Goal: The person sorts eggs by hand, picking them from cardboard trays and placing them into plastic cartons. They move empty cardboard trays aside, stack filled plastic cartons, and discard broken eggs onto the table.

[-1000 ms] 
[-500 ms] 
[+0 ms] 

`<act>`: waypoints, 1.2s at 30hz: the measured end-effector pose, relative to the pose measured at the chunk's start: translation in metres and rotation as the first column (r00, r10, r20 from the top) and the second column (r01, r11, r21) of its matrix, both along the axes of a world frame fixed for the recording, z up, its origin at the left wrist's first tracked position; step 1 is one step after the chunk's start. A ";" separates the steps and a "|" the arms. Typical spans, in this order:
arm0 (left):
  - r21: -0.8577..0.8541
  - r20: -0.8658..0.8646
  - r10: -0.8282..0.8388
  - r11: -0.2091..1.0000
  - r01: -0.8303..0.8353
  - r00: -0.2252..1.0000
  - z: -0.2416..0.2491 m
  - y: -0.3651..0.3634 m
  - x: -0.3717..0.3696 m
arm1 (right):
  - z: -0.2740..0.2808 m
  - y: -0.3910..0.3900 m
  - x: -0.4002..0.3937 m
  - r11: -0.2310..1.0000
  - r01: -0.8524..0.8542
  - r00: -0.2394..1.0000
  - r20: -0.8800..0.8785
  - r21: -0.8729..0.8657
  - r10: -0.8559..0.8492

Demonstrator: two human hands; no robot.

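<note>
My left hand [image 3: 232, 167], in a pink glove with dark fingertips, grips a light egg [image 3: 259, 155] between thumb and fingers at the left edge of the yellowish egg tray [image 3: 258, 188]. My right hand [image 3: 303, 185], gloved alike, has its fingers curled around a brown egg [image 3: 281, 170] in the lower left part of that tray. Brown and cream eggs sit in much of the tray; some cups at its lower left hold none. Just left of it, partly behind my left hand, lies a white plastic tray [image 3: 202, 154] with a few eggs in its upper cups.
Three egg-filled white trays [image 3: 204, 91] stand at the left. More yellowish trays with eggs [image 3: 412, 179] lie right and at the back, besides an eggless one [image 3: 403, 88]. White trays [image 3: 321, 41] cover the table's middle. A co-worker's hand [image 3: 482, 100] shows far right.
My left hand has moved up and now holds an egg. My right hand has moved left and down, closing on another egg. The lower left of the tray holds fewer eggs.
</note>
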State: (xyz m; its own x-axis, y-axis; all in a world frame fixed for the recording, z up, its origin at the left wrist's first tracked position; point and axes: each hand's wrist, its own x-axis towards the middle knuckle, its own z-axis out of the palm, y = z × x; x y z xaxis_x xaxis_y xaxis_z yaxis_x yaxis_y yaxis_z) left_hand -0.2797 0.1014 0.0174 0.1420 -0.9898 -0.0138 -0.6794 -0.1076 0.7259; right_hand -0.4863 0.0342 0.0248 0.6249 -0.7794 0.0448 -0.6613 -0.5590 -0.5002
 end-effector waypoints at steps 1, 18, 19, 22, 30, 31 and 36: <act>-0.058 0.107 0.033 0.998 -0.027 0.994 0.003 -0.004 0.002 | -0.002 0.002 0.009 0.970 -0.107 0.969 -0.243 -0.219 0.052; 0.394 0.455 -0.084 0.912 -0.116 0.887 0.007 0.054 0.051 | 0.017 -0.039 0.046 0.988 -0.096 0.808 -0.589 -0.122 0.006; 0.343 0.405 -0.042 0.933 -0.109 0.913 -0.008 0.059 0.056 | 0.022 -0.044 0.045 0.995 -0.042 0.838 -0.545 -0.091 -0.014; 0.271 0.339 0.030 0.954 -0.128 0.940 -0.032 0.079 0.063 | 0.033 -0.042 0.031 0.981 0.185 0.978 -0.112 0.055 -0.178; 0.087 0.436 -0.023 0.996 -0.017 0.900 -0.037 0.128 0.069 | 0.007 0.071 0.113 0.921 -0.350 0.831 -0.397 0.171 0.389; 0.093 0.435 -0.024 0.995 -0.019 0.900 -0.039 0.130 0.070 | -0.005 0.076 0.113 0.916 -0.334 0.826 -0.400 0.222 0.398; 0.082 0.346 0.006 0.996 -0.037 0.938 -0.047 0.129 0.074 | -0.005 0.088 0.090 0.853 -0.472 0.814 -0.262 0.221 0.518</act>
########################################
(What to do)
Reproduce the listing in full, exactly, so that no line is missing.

(Solved exercise)
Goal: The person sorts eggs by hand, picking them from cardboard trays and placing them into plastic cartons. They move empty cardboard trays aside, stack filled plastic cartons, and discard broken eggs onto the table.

[-1000 ms] 
[-500 ms] 
[+0 ms] 

`<act>`: waypoints, 1.2s at 30hz: the measured end-effector pose, relative to the pose measured at the chunk's start: translation in metres and rotation as the first column (r00, r10, r20 from the top) and the second column (r01, r11, r21) of its matrix, both along the axes of a world frame fixed for the recording, z up, its origin at the left wrist's first tracked position; step 1 is one step after the chunk's start. A ";" separates the steps and a "|" the arms. Typical spans, in this order:
arm0 (left):
  - r21: -0.8577..0.8541
  - r20: -0.8658..0.8646
  - r10: -0.8282..0.8388
  - r11: -0.2091..1.0000
  - r01: -0.8303..0.8353
  - r00: -0.2252..1.0000
  - z: -0.2416..0.2491 m
  - y: -0.3651..0.3634 m
  - x: -0.3717..0.3696 m
arm1 (right):
  - z: -0.2740..0.2808 m
  - y: -0.3910..0.3900 m
  - x: -0.4002..0.3937 m
  - r11: -0.2310..1.0000
  - r01: -0.8524..0.8542
  - r00: -0.2394..1.0000
  - r20: -0.8800..0.8785
  - r21: -0.8729..0.8657
  - r10: -0.8559..0.8492

Demonstrator: two human hands; no robot.

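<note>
My left hand [image 3: 232, 167], in a pink glove with dark fingertips, grips a light egg [image 3: 259, 155] between thumb and fingers at the left edge of the yellowish egg tray [image 3: 258, 188]. My right hand [image 3: 303, 185], gloved alike, has its fingers curled around a brown egg [image 3: 281, 170] in the lower left part of that tray. Brown and cream eggs sit in much of the tray; some cups at its lower left hold none. Just left of it, partly behind my left hand, lies a white plastic tray [image 3: 202, 154] with a few eggs in its upper cups.
Three egg-filled white trays [image 3: 204, 91] stand at the left. More yellowish trays with eggs [image 3: 412, 179] lie right and at the back, besides an eggless one [image 3: 403, 88]. White trays [image 3: 321, 41] cover the table's middle. A co-worker's hand [image 3: 482, 100] shows far right.
My left hand has moved up and now holds an egg. My right hand has moved left and down, closing on another egg. The lower left of the tray holds fewer eggs.
</note>
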State: (xyz m; its own x-axis, y-axis; all in a world frame fixed for the recording, z up, its origin at the left wrist's first tracked position; point and axes: each hand's wrist, its own x-axis towards the middle knuckle, its own z-axis out of the palm, y = z × x; x y z xaxis_x xaxis_y xaxis_z yaxis_x yaxis_y yaxis_z) left_hand -0.2797 0.1014 0.0174 0.1420 -0.9898 -0.0138 -0.6794 -0.1076 0.7259; right_hand -0.4863 0.0342 0.0248 0.6249 -0.7794 0.0448 -0.6613 -0.5590 -0.5002
 end-effector waypoints at steps 1, 18, 19, 22, 30, 31 and 36: <act>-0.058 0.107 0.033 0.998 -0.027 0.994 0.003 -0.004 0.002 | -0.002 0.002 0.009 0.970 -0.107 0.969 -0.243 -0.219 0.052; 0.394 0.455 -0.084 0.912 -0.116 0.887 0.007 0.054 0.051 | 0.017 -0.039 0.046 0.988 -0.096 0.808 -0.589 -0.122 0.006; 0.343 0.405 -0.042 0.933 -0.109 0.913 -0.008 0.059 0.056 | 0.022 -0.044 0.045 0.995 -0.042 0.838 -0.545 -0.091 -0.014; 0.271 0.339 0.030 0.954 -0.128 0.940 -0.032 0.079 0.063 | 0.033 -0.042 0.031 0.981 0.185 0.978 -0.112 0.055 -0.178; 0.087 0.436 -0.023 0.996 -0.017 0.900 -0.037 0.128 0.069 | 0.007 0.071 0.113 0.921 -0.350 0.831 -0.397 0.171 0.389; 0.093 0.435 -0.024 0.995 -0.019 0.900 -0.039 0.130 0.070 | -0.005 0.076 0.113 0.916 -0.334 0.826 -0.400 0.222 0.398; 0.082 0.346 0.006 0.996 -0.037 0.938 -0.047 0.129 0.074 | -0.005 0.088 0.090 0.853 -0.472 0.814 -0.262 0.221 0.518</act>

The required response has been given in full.